I'm new at using ansible for server management and I need some help managing users and group's membership definition according to host and hosts-group, with a minimum of duplication and a maximum of scalability.
(25 users/20 groups over 50 hosts, with different "sudo" and "groups membership" at the end).
The idea is to have:
"groups_vars" files defining the users (list or hash) to create on each host of the host group.
"host_vars" files defining users for a specific host. (At the end, I will need nested groups, more than specific host_vars files)
I need these \*_vars files contents to be merged and not to be replaced (I understand how "vars precedence" work) because I want to avoid user declaration duplication.

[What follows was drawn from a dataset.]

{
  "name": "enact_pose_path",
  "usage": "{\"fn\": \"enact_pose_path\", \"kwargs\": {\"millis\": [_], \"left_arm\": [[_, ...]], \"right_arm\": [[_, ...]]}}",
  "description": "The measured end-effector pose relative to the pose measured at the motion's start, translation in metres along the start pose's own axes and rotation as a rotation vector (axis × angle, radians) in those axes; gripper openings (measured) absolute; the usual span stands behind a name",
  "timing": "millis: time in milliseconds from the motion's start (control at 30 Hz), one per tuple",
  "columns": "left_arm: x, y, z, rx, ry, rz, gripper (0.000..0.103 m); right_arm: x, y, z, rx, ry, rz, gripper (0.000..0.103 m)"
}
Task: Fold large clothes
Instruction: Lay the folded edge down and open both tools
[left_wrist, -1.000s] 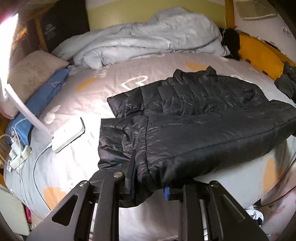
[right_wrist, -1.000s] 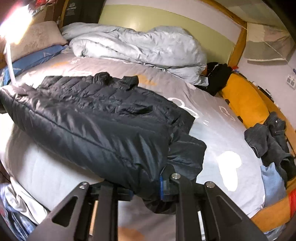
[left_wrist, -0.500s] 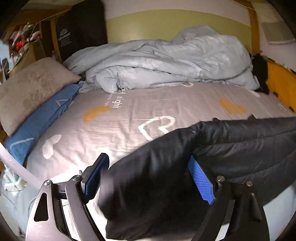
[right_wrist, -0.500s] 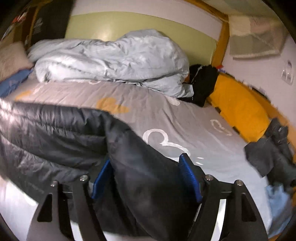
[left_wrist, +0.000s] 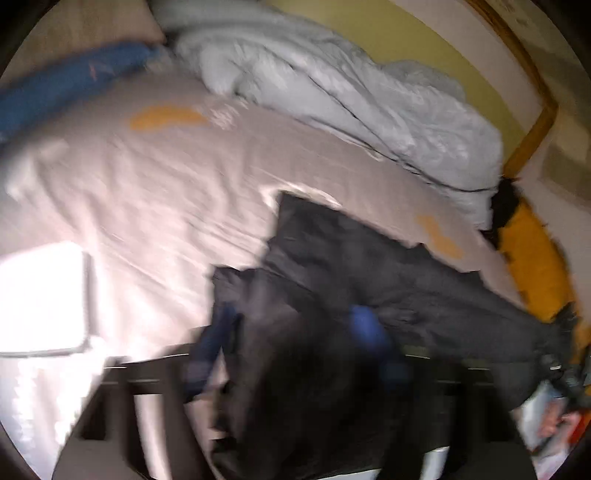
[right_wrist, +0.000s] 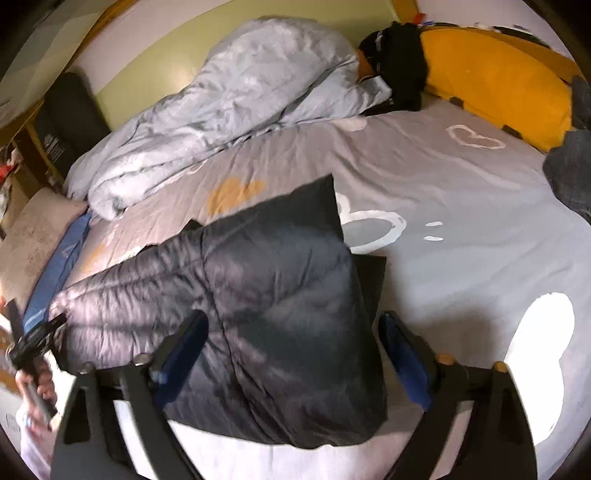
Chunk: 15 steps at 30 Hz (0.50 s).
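Jacket (right_wrist: 258, 295) between both closing jaws, ungripped; duvet (right_wrist: 229, 110) heaped behind it.

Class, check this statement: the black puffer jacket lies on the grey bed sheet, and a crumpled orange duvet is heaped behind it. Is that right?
Not quite. The duvet is pale blue-grey, not orange, as the right wrist view shows. The black puffer jacket does lie on the grey bed sheet.

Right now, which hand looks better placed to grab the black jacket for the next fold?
The left gripper, probably: its closing fingers have the black jacket bunched between them. The right gripper merely straddles the flat jacket, fingers apart from it, though also closing.
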<state>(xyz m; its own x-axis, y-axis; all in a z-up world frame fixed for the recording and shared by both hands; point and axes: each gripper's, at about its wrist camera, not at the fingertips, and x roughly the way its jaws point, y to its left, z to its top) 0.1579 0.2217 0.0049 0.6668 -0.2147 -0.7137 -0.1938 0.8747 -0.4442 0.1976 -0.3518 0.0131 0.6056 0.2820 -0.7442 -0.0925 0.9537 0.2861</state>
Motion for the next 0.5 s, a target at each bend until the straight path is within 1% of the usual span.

To achieve this, I used hash syntax in \*_vars files and set hash_behaviour=merge in /etc/ansible/ansible.cfg.
Here are my files:
My inventory:
all:
children:
type_a:
hosts:
vm1:
vm2:
My debugging playbook :
- hosts: type_a
tasks:
- name: Debugging
debug:
msg: "{{ users }}"
group_vars/type_a.yaml :
users:
user1:
name: user1
user2:
name: user2
host_vars/vm1.yaml
users:
user3_vm1_specific:
name: user3_vm1_specific
At the end, I need the 3 users on the "vm1" and only "user1" and "user2" on "vm2" and then I will use the vars for the user creation.
Using the merge option (that will be deprecated in newer version of ansible) is working, but doesn't seem to be a best practice.

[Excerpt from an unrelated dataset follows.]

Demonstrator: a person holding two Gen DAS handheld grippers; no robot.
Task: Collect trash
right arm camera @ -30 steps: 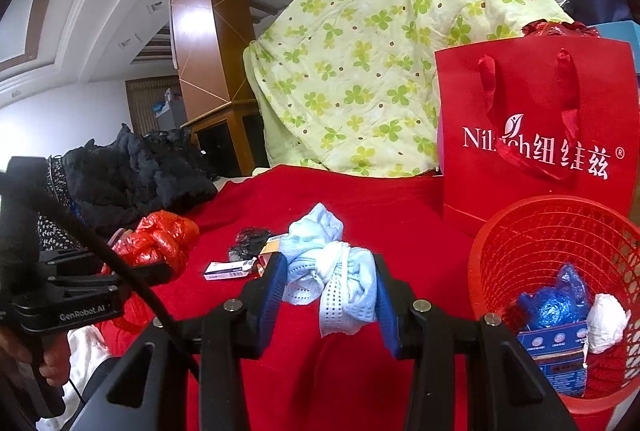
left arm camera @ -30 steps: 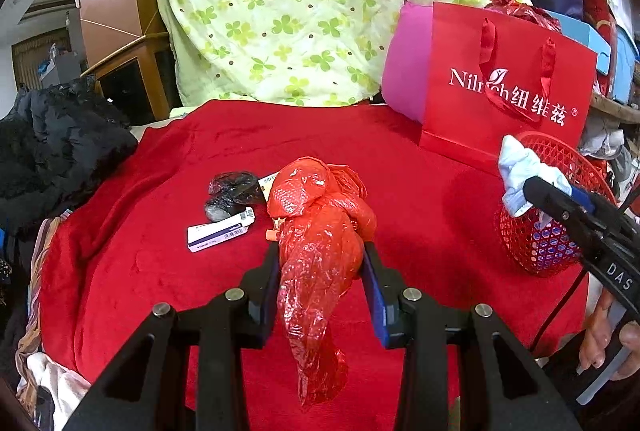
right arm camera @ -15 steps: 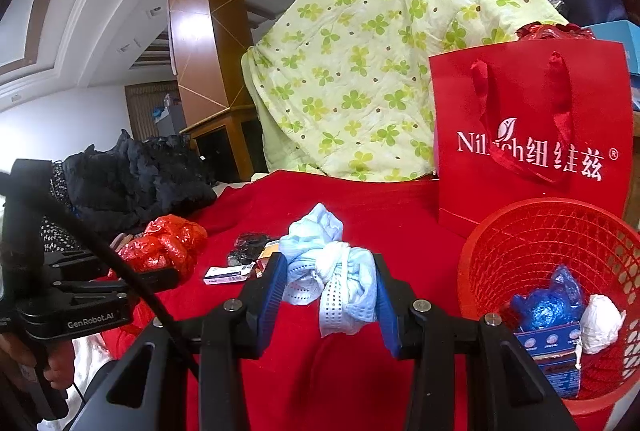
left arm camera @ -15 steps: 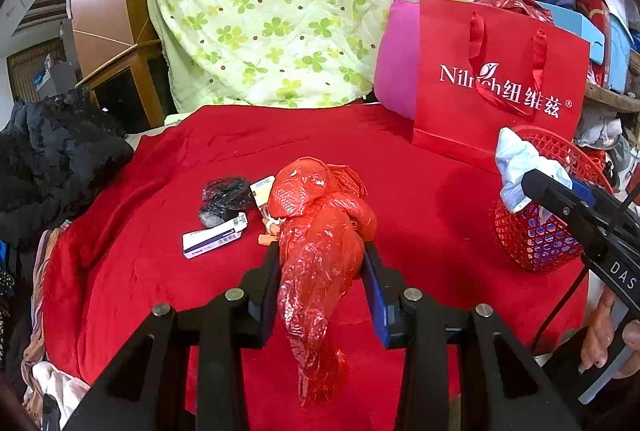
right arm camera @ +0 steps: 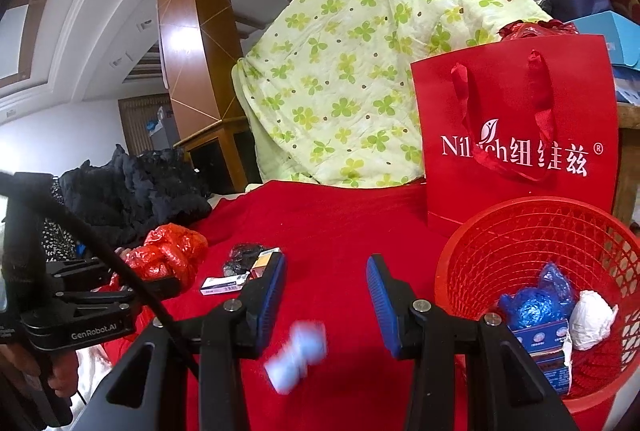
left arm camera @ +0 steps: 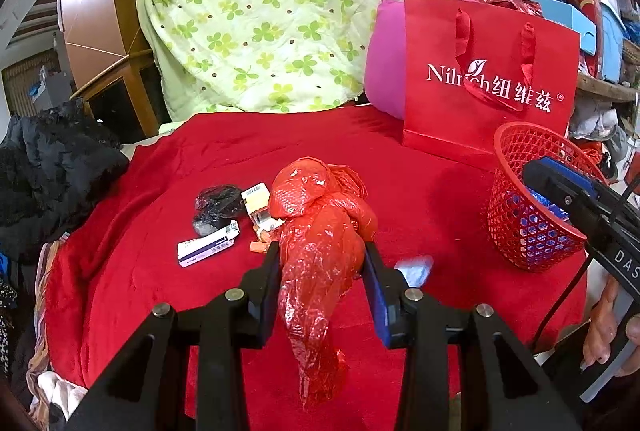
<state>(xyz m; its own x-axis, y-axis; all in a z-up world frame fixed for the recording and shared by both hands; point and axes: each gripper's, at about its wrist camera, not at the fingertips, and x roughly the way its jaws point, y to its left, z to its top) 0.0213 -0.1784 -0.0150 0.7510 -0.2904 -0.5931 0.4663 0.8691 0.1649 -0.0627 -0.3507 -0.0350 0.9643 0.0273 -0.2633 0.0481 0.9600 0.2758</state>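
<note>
My left gripper (left arm camera: 320,250) is shut on a crumpled red plastic bag (left arm camera: 320,231), whose tail hangs down between the arms above the red cloth. My right gripper (right arm camera: 326,265) stands open with nothing between its blue pads. Below it a light blue cloth (right arm camera: 296,355) shows blurred, in mid-air or just landing on the red cloth, left of the red mesh basket (right arm camera: 472,259). From the left wrist view that cloth (left arm camera: 416,269) lies short of the basket (left arm camera: 516,235). The basket holds a blue bag (right arm camera: 532,307), a white wad (right arm camera: 592,319) and a small box.
On the red cloth lie a black bag (left arm camera: 218,205), a white and purple box (left arm camera: 204,251) and a yellow and white box (left arm camera: 258,201). A red paper gift bag (left arm camera: 488,87) stands behind the basket. A green quilt (left arm camera: 280,15) rises at the back, black clothing (left arm camera: 52,167) at left.
The light blue cloth has left the right gripper's pads and dropped below them, outside the basket. The left gripper still holds the red bag in about the same place.
</note>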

I searched here on StackOverflow and on other web sites, and most of the time the solutions are:
to duplicate the user definition
(more than 8 properties for each user and too many hostsgroup: unacceptable.)
to use an other name for the second user list, then to assemble both using {{ user_list1 + user_list2 }}.
Not very scalable if we want to add many nested groups. You will need to add custom named list each time. It also, makes duplicates if "host_vars" and "group_vars" have the same user defined: it does not merge the content, but declares it twice with a different content each time.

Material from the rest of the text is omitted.